Below this line is a set of entries; quote exactly the lines from the line that contains "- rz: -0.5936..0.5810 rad" to the line that contains "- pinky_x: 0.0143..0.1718", both lines included.

● **Data shown**:

((

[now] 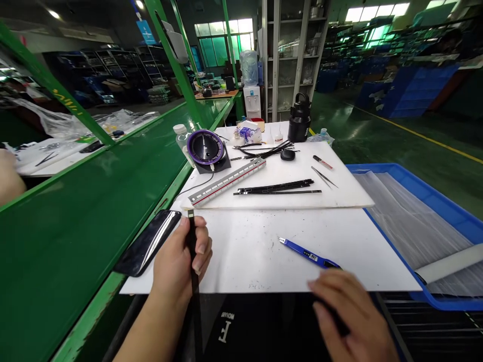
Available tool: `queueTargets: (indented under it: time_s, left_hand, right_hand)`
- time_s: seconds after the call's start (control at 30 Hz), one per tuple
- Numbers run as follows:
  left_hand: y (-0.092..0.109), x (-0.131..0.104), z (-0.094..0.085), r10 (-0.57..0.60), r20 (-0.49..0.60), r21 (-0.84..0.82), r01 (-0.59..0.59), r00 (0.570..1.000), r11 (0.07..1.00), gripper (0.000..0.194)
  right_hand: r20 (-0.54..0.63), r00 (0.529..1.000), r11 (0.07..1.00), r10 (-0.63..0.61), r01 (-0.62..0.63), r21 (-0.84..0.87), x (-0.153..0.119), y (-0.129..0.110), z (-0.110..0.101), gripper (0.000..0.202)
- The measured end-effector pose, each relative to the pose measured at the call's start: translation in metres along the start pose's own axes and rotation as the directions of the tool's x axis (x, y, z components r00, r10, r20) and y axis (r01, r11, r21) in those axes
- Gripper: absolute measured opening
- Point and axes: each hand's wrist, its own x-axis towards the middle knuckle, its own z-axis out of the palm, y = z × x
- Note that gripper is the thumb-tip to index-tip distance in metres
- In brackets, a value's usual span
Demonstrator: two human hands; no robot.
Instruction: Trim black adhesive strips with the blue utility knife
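Observation:
My left hand (183,256) is closed around a narrow black strip (191,236), which stands upright with its light-tipped end above my fingers and its lower part hanging past my wrist. My right hand (347,311) is blurred at the lower right, fingers bent, over the near edge of the white board (249,256). Just beyond its fingers lies a blue utility knife (307,254), blade end pointing left; whether they touch it I cannot make out. Several similar black strips (277,187) lie on the white foam pad (339,188) further back.
A silver ruler bar (228,181), tweezers (323,176), a marker (322,161) and a small black case (288,155) rest on the pad. Behind stand a purple-rimmed fan (206,147) and a black bottle (300,120). A phone (149,244) lies left; a blue tray (449,201) is right.

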Motion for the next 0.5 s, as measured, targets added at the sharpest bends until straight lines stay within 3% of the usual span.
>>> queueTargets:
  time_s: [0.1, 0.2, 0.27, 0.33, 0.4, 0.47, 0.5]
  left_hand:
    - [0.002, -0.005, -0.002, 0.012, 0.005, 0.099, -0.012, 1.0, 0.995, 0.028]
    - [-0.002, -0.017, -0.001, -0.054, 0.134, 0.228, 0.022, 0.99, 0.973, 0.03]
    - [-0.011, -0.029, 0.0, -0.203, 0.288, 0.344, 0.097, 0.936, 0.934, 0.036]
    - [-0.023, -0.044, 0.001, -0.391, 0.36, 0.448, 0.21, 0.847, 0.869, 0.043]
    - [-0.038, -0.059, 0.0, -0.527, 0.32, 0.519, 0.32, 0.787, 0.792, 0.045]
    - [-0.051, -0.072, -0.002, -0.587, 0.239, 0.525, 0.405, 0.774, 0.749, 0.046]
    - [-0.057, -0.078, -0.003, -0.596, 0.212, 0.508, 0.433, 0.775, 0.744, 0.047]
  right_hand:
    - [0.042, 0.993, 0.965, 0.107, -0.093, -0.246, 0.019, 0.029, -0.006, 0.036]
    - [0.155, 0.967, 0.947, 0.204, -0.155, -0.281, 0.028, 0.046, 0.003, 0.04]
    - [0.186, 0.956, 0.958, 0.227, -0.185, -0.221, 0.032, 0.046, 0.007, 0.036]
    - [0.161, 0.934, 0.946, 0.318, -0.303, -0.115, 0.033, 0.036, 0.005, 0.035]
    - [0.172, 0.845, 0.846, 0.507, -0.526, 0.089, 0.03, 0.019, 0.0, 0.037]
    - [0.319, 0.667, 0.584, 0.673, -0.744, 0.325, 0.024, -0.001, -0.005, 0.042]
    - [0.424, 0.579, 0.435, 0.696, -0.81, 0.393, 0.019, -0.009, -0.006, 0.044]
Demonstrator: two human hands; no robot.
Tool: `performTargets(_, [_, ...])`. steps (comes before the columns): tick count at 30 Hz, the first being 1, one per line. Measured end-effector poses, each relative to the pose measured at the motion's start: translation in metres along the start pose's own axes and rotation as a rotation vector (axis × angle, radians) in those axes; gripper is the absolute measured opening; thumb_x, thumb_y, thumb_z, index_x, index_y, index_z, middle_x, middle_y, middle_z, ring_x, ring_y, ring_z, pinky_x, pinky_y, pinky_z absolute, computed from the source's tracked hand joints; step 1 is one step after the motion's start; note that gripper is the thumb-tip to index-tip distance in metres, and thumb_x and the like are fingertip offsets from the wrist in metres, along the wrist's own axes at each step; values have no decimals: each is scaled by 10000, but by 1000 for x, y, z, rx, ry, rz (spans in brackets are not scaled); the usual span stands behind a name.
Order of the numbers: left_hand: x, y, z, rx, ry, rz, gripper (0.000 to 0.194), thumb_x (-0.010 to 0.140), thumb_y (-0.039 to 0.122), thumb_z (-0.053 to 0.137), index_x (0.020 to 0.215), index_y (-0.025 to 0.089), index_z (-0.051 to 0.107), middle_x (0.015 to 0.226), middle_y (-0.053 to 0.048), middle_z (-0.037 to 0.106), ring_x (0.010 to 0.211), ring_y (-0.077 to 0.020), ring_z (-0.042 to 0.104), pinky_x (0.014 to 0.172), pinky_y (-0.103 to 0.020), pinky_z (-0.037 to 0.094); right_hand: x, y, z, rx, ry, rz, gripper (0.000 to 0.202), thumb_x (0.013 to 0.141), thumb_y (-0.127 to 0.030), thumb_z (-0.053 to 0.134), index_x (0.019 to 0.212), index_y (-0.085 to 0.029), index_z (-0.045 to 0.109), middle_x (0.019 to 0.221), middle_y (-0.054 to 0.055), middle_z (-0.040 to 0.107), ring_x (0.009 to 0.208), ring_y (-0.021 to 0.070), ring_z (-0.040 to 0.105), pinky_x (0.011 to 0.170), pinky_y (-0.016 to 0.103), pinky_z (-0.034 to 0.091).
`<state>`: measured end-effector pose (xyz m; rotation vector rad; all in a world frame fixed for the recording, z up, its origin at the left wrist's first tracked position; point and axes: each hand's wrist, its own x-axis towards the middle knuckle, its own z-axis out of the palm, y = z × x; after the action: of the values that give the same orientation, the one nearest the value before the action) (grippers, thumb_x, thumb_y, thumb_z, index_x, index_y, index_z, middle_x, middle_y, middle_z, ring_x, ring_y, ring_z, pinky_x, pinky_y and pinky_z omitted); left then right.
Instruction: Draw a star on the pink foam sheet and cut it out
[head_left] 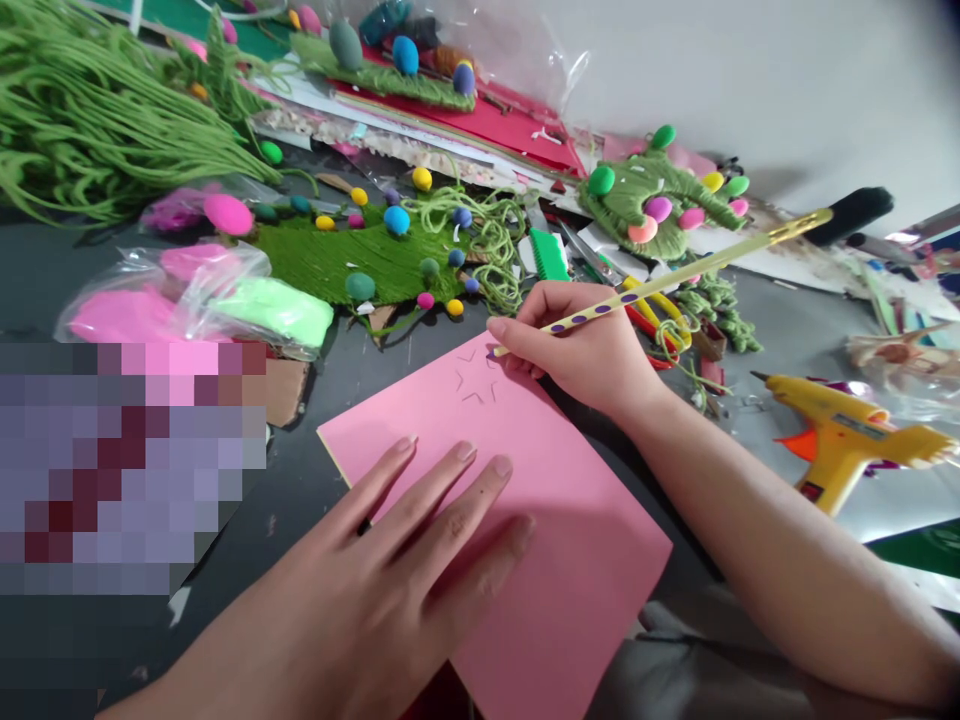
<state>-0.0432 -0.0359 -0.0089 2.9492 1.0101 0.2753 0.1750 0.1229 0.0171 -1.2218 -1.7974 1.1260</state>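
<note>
A sheet of pink paper (585, 560) lies on the dark table in front of me. Short pencil strokes near its top corner form a star-like outline (475, 380). My right hand (574, 345) grips a yellow pencil (652, 287) with dark spots, its tip touching the paper beside those strokes. Flat across the sheet's left part rests my left hand (427, 530), fingers stretched out and spread, holding nothing.
Left of the paper lie bags of pink clay (124, 318) and light green clay (274, 310). Beyond it sit a green yarn-covered piece (322, 262) with colored balls and green yarn (97, 110). At right rest yellow-handled scissors (667, 310) and a yellow glue gun (840, 430).
</note>
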Motion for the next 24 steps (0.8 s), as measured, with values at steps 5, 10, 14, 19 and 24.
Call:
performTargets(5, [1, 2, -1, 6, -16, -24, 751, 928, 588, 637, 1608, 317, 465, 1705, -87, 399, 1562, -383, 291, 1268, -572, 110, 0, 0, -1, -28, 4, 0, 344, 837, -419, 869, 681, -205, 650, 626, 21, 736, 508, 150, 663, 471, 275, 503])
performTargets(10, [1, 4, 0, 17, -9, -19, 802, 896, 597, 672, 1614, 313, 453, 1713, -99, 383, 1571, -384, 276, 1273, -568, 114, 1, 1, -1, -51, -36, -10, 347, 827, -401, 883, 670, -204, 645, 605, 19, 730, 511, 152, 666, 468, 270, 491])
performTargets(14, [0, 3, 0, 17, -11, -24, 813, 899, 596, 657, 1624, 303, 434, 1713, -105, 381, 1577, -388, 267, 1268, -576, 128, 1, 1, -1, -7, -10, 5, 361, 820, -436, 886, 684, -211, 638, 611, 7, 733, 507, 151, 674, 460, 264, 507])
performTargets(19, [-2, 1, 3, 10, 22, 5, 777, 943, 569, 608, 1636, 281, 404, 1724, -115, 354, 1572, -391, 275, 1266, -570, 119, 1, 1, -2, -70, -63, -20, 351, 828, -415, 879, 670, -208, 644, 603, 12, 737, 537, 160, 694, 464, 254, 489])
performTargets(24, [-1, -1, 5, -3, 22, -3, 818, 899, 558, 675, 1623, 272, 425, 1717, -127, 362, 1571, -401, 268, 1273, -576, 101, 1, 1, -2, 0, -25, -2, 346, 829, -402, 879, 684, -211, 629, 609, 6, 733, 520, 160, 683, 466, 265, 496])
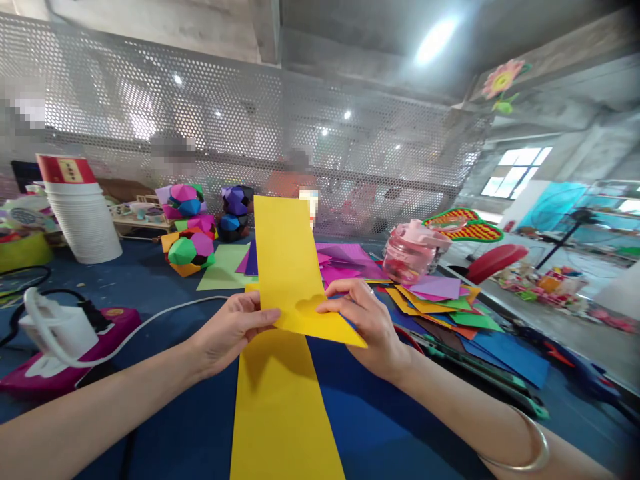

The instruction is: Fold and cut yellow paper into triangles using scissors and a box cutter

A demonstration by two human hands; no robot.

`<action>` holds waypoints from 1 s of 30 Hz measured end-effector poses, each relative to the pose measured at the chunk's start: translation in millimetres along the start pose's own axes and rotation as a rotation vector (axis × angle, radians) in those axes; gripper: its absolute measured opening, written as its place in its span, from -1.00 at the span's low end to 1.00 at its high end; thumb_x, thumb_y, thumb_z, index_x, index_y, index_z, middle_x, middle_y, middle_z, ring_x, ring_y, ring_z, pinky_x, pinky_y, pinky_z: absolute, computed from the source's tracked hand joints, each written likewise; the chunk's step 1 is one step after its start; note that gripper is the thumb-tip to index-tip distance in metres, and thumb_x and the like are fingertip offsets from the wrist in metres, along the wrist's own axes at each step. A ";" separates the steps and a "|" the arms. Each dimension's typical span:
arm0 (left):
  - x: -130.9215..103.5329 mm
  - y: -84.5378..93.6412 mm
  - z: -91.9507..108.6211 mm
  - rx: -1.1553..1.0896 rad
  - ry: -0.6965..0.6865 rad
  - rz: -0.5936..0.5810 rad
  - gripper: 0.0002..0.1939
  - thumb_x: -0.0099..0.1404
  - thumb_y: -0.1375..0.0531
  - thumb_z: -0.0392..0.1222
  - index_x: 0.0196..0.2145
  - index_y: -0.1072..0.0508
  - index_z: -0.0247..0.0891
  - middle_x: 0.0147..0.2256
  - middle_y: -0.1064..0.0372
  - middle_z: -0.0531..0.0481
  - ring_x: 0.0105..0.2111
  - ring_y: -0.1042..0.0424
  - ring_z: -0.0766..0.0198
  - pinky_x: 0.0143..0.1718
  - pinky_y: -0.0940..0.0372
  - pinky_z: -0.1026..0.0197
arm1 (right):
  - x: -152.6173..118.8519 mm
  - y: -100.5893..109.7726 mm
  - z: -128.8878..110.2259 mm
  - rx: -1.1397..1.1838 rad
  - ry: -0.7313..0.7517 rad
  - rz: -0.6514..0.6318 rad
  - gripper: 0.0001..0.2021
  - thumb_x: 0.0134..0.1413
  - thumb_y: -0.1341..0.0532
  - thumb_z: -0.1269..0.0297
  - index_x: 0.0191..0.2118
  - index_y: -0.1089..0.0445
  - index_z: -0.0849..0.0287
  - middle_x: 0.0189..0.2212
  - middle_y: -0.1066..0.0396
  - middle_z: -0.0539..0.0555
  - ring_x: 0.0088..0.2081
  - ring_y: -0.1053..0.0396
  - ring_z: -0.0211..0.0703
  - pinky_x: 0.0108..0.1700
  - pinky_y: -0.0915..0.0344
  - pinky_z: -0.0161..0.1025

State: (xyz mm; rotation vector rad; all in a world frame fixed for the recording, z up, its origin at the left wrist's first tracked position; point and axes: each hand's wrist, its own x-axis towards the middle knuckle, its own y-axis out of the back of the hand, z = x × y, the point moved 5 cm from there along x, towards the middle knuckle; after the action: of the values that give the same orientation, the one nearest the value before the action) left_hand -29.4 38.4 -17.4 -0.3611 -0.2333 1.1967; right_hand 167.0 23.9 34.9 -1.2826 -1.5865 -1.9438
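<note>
- The yellow paper strip (287, 400) runs off the near edge, so its full length is unseen.
- Both forearms are cut off at the near edge.
- Far figures behind the mesh screen (250, 133) are blurred.
- The printing on the paper cups (83, 213) is probably too small to read.

The scene is bright and evenly lit. A ceiling lamp (435, 39) glares white overhead, and small lights sparkle through the perforated metal screen (250, 127). Daylight pours through a window (517, 170) at the right, washed out. The yellow paper strip (287, 373) carries a soft shadow beneath its fold. Straight lines bow strongly toward the edges, and the corners smear. Some background patches are pixelated.
</note>
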 end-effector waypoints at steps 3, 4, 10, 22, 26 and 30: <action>1.1 0.3 0.9 -0.031 -0.008 0.005 -0.67 0.09 -0.45 -0.24 -0.14 -0.62 -0.29 -0.16 -0.60 -0.14 -0.21 -0.58 0.16 -0.14 -0.46 0.26 | 0.7 0.0 4.4 0.045 -0.102 0.056 -0.84 0.16 -0.22 0.51 -0.20 -0.48 0.14 -0.09 -0.36 0.18 -0.06 -0.37 -0.06 -0.07 -0.33 -0.09; 1.5 1.2 0.9 -0.047 -0.010 0.014 -0.66 0.08 -0.46 -0.25 -0.15 -0.62 -0.29 -0.16 -0.60 -0.13 -0.21 -0.58 0.17 -0.13 -0.46 0.25 | 0.8 -0.5 6.1 0.058 -0.136 0.076 -0.87 0.17 -0.24 0.47 -0.22 -0.49 0.12 -0.06 -0.36 0.18 -0.02 -0.37 -0.04 -0.03 -0.32 -0.06; 4.0 3.5 2.2 -0.072 -0.042 0.001 -0.72 0.07 -0.47 -0.24 -0.22 -0.65 -0.31 -0.18 -0.61 -0.10 -0.23 -0.57 0.24 -0.15 -0.44 0.34 | -2.2 -11.8 20.2 0.327 -0.369 0.110 -0.95 0.17 -0.29 0.29 -0.32 -0.51 0.04 -0.01 -0.43 0.14 0.10 -0.36 0.02 0.10 -0.29 0.01; -3.1 -7.6 9.7 0.200 -0.169 -0.053 -0.61 0.04 -0.49 -0.12 -0.15 -0.63 -0.18 -0.17 -0.61 -0.07 -0.19 -0.56 0.16 -0.13 -0.41 0.22 | -12.1 -22.6 20.5 0.497 -0.625 0.052 -0.79 0.17 -0.28 0.12 -0.15 -0.47 0.11 -0.28 -0.56 0.08 -0.28 -0.50 -0.07 -0.22 -0.44 -0.19; -2.3 -4.1 5.7 0.263 -0.145 0.003 -0.65 0.10 -0.45 -0.07 -0.15 -0.63 -0.22 -0.14 -0.60 -0.12 -0.17 -0.56 0.11 -0.17 -0.41 0.21 | -11.9 -23.3 19.1 0.515 -0.628 0.045 -0.81 0.18 -0.28 0.14 -0.16 -0.47 0.09 -0.29 -0.54 0.06 -0.21 -0.50 -0.05 -0.14 -0.43 -0.16; -1.0 -0.6 3.6 0.222 -0.158 -0.008 -0.64 0.09 -0.45 -0.10 -0.14 -0.64 -0.22 -0.15 -0.60 -0.13 -0.13 -0.55 0.10 -0.09 -0.41 0.19 | -12.9 -24.7 19.2 0.587 -0.638 0.087 -0.79 0.13 -0.33 0.15 -0.15 -0.40 0.08 -0.24 -0.53 0.05 -0.20 -0.50 -0.10 -0.13 -0.44 -0.18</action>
State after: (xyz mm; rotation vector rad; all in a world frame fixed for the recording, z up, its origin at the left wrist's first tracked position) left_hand -30.6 37.8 -13.9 -0.0714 -0.2353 1.2311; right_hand 164.5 45.7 9.2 -1.7285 -2.1147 -0.9111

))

● **Output for this task**:
  - rz: -0.5936..0.5810 rad
  - gripper: 0.0002..0.1939
  - thumb_x: -0.0099..0.1404
  - thumb_y: -0.1375..0.0531
  - thumb_z: -0.0392..0.1222
  - index_x: 0.0196..0.2145
  - index_y: -0.1072..0.0508
  - index_z: -0.0247..0.0891
  - middle_x: 0.0147..0.2256
  - middle_y: -0.1064..0.0372
  - middle_z: -0.0531..0.0481
  - ring_x: 0.0105..0.2111
  - ring_y: -0.1042..0.0424
  - ring_z: -0.0766..0.0198
  - pinky_x: 0.0143..0.1718

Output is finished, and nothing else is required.